A lo largo del partido me doy cuenta de la familiaridad con que trata a mi hermana y que ella no parece sentirse cómoda.
En las pocas ocasiones en que vuelvo a verlo, siempre acompañado de Eva, me produce el mismo rechazo. Y aquella primera impresión se convierte en la premonición inútil de la salvajada cuando el inspector nos informa que ha sido detenido como único sospechoso de la violación y asesinato de Eva.
Lo traen a casa para la reconstrucción del crimen. Mis padres se han ido fuera de la ciudad. Yo puedo estar presente por haber encontrado el cadáver. El cobarde va esposado, con la misma mirada huidiza que no se enfrenta a la mía y entra escoltado por el inspector, el forense y dos policías. Se disponen a subir la escalera y, en ese momento, me coloco delante de él.
—Por Eva, miserable. Púdrete en el infierno —le increpo. Hago un solo disparo desde el bolsillo del abrigo y lo veo caer como un guiñapo junto a la escalera.
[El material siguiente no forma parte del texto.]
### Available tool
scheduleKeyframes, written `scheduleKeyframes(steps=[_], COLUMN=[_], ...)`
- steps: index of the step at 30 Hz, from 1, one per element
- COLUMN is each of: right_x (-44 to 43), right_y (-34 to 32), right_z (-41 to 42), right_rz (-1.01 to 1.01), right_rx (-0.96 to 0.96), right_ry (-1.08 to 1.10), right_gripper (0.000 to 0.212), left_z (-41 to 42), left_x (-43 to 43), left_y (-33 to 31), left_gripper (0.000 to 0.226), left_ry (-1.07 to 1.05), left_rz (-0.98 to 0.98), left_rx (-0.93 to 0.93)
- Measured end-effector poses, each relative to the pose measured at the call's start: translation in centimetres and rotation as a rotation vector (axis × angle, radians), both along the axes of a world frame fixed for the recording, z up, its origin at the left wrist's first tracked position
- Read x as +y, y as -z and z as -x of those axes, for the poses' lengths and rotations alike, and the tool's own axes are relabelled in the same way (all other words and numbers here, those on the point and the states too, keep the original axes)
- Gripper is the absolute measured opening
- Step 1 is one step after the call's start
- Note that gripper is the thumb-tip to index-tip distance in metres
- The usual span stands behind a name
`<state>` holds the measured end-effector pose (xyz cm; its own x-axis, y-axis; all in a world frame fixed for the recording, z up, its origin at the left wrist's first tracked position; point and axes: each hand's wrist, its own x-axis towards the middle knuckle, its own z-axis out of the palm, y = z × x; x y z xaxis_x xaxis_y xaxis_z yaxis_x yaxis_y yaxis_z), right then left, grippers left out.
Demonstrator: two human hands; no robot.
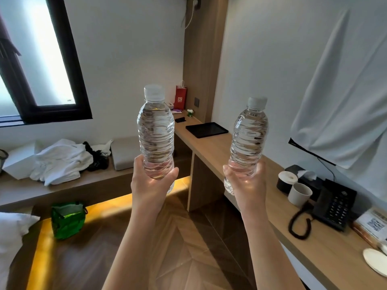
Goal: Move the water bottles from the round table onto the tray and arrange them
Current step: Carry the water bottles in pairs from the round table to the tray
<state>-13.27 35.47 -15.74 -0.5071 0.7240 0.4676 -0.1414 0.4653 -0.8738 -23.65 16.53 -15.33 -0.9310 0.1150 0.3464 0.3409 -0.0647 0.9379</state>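
Hands nearest: your left hand point(150, 185) curls its fingers round the lower body of the left bottle point(156, 130), and your right hand point(245, 181) grips the right bottle point(248, 139) likewise. Both are clear, white-capped and upright, held in the air well short of the black tray point(206, 129). Nearer you than the tray, the tabletop point(213, 151) carries a QR-code card point(374, 223), a telephone point(335, 206) and a paper cup point(299, 194). Beyond the tray stands a red bag point(181, 97) printed with a white square emblem.
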Motion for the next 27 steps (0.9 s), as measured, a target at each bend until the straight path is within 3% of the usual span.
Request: scheduleKeyframes(steps=[15,27], right_x=[5.3,11.1], right_y=[-0.5,2.0], right_z=[23.5,35.4], right_rz=[-0.005,0.000], right_rx=[0.073,0.047], right_ry=[0.062,0.130], right_gripper=[0.066,0.061], left_z=[26.0,38.5], left_x=[7.7,14.5], left_y=[-1.1,2.2], left_gripper=[0.063,0.059], left_ry=[0.190,0.284], left_rz=[-0.010,-0.041], left_rx=[0.080,0.051])
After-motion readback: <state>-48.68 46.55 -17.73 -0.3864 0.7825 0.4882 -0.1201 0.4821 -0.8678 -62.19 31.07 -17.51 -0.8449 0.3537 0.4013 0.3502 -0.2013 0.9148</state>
Desde su cuerpo se va extendiendo una gran mancha de sangre, la misma sangre que, entre espasmos, ahoga sus pulmones. Está sentenciado. Soy un buen tirador. Ya se han abalanzado sobre mí los policías. Me reducen en el suelo y, esposado, me sacan de la casa.
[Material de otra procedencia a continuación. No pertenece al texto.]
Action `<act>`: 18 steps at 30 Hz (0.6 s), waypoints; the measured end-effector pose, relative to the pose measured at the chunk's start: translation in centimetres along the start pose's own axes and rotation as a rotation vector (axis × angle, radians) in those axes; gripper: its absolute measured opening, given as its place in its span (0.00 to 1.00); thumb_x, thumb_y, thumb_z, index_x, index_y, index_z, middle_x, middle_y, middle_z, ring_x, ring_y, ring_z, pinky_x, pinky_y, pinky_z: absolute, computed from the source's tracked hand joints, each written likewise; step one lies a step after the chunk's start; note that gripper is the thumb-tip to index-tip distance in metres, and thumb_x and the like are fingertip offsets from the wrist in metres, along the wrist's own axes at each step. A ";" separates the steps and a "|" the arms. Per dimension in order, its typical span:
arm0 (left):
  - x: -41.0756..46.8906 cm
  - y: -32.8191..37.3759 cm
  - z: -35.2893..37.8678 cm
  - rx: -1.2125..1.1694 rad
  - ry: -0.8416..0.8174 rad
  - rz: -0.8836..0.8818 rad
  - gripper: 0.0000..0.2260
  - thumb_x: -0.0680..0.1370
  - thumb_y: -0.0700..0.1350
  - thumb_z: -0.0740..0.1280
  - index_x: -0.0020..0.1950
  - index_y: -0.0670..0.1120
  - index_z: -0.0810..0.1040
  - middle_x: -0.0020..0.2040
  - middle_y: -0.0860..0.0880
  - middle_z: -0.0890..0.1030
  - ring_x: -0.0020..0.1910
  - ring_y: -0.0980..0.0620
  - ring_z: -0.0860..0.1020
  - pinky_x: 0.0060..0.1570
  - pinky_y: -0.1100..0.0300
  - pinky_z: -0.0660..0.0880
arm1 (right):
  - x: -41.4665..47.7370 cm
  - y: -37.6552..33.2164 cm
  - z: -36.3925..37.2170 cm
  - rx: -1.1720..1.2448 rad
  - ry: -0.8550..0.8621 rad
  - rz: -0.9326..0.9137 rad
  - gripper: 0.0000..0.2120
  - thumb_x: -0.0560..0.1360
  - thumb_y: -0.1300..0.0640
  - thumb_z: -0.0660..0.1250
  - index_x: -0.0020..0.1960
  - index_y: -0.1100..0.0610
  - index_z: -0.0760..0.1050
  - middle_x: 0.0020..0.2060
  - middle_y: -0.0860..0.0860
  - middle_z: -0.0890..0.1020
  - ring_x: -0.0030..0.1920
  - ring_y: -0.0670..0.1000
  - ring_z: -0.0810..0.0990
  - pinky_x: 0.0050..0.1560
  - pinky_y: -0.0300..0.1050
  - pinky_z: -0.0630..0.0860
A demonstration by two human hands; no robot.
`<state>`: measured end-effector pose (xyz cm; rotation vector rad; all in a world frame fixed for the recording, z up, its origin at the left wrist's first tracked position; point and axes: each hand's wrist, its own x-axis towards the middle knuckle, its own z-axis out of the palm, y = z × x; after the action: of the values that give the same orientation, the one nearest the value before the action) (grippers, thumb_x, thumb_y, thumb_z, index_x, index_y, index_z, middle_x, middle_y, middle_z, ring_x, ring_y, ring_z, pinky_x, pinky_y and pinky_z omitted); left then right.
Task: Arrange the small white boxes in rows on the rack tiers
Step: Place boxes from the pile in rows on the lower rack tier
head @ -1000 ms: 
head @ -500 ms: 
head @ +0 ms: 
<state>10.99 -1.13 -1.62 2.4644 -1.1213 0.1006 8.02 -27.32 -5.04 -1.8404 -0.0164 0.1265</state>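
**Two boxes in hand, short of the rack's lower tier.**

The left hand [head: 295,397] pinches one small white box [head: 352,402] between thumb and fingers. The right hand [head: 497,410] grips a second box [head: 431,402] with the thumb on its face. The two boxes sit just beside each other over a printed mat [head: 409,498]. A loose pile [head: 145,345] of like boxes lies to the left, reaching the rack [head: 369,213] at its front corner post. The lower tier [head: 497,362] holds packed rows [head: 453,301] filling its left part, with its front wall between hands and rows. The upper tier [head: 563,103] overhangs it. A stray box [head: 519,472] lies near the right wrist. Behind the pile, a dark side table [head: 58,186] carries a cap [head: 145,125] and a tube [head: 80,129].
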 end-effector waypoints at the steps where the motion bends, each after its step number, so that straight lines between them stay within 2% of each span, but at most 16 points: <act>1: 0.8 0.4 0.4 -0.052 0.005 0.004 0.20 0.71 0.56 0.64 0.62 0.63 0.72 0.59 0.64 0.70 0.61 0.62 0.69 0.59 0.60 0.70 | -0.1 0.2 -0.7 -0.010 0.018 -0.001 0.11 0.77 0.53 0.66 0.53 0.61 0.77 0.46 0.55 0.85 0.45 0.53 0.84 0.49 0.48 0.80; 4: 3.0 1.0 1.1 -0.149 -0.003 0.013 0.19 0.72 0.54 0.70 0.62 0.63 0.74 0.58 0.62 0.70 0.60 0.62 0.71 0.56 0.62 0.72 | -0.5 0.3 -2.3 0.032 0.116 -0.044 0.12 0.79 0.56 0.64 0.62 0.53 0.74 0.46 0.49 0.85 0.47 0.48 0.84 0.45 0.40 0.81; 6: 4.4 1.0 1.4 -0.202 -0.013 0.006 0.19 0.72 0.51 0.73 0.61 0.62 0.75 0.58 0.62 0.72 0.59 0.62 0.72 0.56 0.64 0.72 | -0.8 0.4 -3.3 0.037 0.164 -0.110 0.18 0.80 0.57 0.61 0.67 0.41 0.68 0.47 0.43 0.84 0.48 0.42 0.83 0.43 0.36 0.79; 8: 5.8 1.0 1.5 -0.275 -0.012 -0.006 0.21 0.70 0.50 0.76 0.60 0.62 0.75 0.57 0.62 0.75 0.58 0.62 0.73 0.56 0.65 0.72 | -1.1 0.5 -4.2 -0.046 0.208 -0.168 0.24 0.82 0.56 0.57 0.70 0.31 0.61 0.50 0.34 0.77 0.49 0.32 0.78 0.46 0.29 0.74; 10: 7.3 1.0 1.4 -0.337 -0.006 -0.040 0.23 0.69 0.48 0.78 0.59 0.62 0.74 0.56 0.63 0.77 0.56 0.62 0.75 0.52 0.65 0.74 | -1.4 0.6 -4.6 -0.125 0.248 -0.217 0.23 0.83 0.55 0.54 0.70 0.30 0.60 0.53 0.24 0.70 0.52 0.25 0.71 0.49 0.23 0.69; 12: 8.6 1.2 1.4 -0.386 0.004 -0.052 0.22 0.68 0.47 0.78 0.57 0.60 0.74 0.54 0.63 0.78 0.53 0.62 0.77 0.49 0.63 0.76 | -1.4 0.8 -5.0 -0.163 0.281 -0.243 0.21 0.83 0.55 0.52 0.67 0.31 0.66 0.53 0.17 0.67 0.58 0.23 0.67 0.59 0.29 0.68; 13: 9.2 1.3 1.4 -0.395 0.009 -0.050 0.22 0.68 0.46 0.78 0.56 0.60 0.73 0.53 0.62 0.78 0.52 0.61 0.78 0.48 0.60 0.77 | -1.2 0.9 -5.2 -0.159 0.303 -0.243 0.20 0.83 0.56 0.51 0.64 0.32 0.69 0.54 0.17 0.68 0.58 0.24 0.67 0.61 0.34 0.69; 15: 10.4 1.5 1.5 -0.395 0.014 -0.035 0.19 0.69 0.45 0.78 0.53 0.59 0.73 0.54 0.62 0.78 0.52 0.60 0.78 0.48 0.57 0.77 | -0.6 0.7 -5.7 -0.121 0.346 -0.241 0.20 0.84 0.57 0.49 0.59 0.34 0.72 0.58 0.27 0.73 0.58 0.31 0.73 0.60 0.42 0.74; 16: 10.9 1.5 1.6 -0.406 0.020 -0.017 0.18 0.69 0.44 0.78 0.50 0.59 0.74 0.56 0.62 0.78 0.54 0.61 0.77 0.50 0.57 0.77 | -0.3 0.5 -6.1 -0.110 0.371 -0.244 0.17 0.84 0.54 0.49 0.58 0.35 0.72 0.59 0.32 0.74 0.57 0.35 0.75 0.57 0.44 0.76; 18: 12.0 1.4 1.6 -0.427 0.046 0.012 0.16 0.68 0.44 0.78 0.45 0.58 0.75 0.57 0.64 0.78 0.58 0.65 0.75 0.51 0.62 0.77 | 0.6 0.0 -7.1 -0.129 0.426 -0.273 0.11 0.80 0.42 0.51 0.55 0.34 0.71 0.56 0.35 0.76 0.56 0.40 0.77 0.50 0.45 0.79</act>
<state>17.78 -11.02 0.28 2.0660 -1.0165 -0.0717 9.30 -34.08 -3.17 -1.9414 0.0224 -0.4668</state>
En la habitación soy consciente, por primera vez, de que mi vida se ha detenido los últimos quince años. Salgo de allí cuando las lágrimas se hacen notar de nuevo y se pierden en mis labios. Desciendo la escalera y vuelvo a subirla con el bidón. Dejo regueros de gasolina en el piso alto y en las ventanas y luego en la escalera y en el piso bajo. Enciendo el fósforo, lo arrojo y las llamas brotan, se extienden por toda la casa y ascienden escalera arriba. Con los escasos recuerdos de mi vida en la maleta y, sin volver la vista atrás, salgo de la casa y me dirijo a la estación. Me espera un viaje hacia un destino desconocido. Mientras me alejo oigo el crepitar de las llamas que devoran la casa.